Choice Of An Angel: Charlotte Church's Favourite Albums
Simon Price , September 16th, 2013 08:40

Charlotte Church, former world-conquering child soprano turned alt-rock auteur, picks 13 albums that may entirely change your view of her. But, as the Quietus finds out, challenging preconceptions is something she's used to

Charlotte Church is everything you think she's going to be. And nothing like it at all.

She is, just as you'd predict from her public persona, fantastic company and a riotously good laugh, blessed with an easy Cardiff charm which fools you into feeling that you've already known her for years (and has you affectionately calling her 'Charl' way before you've earned that kind of informal intimacy).

But even this down-to-earth normality is, when you take a step back and consider it, a massive surprise in itself. Never mind "Crazy Chick": after the life she's had so far, she couldn't be blamed for actually being stark, staring, pencils-up-the-nostrils insane.

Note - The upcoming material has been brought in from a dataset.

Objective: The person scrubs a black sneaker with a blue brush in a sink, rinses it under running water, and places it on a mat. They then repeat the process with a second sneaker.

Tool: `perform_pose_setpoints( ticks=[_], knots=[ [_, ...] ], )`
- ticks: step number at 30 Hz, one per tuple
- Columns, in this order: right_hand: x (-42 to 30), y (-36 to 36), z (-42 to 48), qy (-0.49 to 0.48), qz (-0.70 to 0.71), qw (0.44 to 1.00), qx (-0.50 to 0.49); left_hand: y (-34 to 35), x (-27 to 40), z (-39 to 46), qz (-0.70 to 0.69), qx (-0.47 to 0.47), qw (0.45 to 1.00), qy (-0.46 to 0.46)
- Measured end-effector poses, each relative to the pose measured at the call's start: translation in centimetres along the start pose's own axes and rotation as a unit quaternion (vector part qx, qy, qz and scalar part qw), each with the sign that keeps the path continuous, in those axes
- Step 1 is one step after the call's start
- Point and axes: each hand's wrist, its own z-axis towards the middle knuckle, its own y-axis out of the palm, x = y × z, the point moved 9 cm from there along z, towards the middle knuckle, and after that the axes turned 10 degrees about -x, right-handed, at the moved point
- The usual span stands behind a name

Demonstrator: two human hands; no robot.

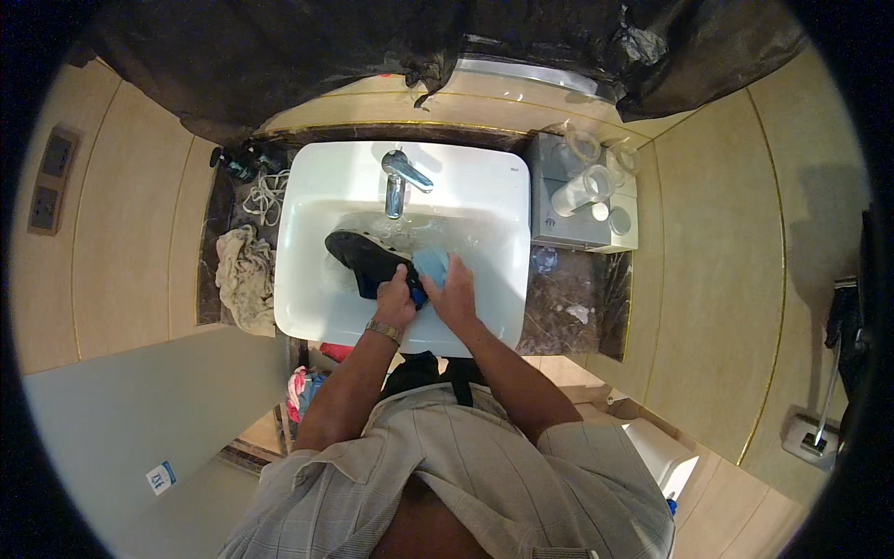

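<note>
My left hand (397, 302) grips a black shoe (370, 258) by one end, with the thumb on top. The shoe is tilted over the basin of a white washbasin (300, 307), and some blue shows at the gripped end. My right hand (454, 293) holds a light blue cloth or sponge (431, 263) close against the shoe; which of the two it is I cannot tell. Water lies in the basin under the shoe. A chrome mixer tap (395, 189) stands just beyond, its lever turned to the right. The fingers under the shoe are hidden.
Left of the basin lie a crumpled beige cloth (246, 279), white laces (265, 198) and dark bottles (237, 164). On the right, grey boxes (559, 227) carry clear plastic containers (583, 190). Black plastic sheeting (314, 56) hangs above the back wall.
</note>
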Motion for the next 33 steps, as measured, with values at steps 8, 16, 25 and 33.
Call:
perform_pose_setpoints(
  ticks=[8,16,25,33],
  knots=[
    [-0.1,0.2,0.3,0.033,0.045,0.998,-0.024,0.0,-0.8,0.6,0.019,0.007,0.998,-0.059],
    [-2.1,0.3,-1.6,-0.002,0.034,0.998,-0.048,2.0,-0.4,-0.8,-0.225,0.054,0.967,-0.107],
    [-1.0,0.1,-0.8,0.023,0.034,0.999,-0.030,1.9,-0.6,2.1,-0.285,0.021,0.955,-0.079],
    [-0.8,-0.5,-1.8,-0.010,0.040,0.999,0.005,2.5,0.6,-0.2,-0.234,0.070,0.964,-0.107]
  ],
)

Born Charlotte Maria Reed in 1986, Church didn't have long to enjoy a regular, anonymous life. Discovered at the age of just 11, the Llandaff Cathedral choirgirl became an international singing sensation when she signed to Sony and shifted millions of copies of her debut album Voice Of An Angel and its three successors, performing in front of the Queen, the Pope and the President of the USA.

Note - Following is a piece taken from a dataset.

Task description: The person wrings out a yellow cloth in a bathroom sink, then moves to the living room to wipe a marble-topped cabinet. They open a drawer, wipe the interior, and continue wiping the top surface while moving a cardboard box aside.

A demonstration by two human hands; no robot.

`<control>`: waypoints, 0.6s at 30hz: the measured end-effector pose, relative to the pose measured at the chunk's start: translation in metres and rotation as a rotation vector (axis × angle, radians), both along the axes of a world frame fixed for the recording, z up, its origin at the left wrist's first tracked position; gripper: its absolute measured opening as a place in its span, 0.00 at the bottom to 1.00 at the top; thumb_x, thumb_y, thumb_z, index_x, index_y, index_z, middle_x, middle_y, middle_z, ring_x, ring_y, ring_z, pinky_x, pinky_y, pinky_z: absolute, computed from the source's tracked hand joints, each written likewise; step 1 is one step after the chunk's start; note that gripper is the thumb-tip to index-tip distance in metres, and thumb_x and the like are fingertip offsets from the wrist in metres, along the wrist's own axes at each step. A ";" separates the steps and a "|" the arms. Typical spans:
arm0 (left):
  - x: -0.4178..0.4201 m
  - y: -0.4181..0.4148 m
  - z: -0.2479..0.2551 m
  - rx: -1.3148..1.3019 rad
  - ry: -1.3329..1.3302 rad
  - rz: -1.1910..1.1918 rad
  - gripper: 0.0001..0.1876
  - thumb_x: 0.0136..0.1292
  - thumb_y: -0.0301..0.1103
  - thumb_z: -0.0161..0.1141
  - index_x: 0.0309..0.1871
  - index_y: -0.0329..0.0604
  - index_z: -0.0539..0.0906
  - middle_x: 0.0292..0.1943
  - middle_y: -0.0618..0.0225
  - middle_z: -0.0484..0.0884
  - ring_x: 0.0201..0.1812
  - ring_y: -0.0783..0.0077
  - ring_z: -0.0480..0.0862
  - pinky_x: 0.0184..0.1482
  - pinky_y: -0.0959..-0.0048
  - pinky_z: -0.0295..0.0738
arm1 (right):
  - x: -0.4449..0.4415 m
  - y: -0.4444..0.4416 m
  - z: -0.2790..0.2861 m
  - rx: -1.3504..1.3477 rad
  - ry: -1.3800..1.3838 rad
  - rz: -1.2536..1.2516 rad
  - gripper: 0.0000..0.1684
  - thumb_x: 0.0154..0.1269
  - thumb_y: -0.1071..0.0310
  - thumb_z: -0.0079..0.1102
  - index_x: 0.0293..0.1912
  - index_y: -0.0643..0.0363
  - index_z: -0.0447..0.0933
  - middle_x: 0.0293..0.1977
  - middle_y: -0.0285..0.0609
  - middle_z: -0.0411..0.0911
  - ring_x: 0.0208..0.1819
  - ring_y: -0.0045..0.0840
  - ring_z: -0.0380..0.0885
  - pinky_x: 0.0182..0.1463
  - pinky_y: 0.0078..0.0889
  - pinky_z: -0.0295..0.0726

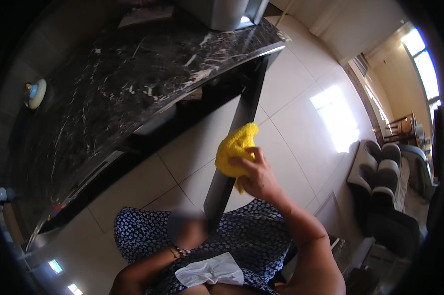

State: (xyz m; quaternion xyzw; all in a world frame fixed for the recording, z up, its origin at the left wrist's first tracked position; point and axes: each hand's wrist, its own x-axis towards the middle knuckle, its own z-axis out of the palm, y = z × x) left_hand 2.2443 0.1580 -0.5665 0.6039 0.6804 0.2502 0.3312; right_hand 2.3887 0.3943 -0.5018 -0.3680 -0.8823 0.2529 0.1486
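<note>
My right hand (pixel 257 175) grips a bunched yellow cloth (pixel 234 153). The cloth lies against a long dark panel (pixel 222 199), which looks like the edge of a swung-out cabinet door seen from above. My left hand (pixel 192 234), with a beaded bracelet at the wrist, is close to the near end of that panel. Blur covers its fingers, so whether it holds the panel is hidden. Beyond the panel stands a cabinet with a black marble countertop (pixel 133 84), and dark openings show below its front edge.
A grey appliance (pixel 225 14) stands on the countertop's far end. At the left is a small round object (pixel 35 94). Pale tiles (pixel 292 121) cover the floor. Several grey-and-white padded seats or cushions (pixel 377 173) are at the right, with a wooden chair (pixel 402 127) farther off.
</note>
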 end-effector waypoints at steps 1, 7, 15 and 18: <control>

Like generations of former child stars before her, from Elizabeth Taylor to Christina Ricci, Church then had to negotiate the transition from cherubic innocent to mature sexual being in the full glare of the spotlight, hindered and hounded all the way by a leering, lascivious tabloid press which depicted utterly average teenage behaviour as shocking evidence of a bad girl gone off the rails. There followed a brief but brilliant phase as a pop princess with the Tissues And Issues album. There was a further era of press overkill when she and her then-boyfriend, rugby player Gavin Henson (with whom she has two children), became anointed the Welsh Posh & Becks. There were three series' worth of a patchy but likeable Channel 4 chat show. There was another album, 2010's more downbeat, reflective and autumnal Back To Scratch. In 2011 she testified before the Leveson Inquiry, and later accepted £600,000 in damages from the News Of The World after claims that 33 stories about her had resulted from the hacking of her family's voicemail. Then she disappeared off the radar. Until now.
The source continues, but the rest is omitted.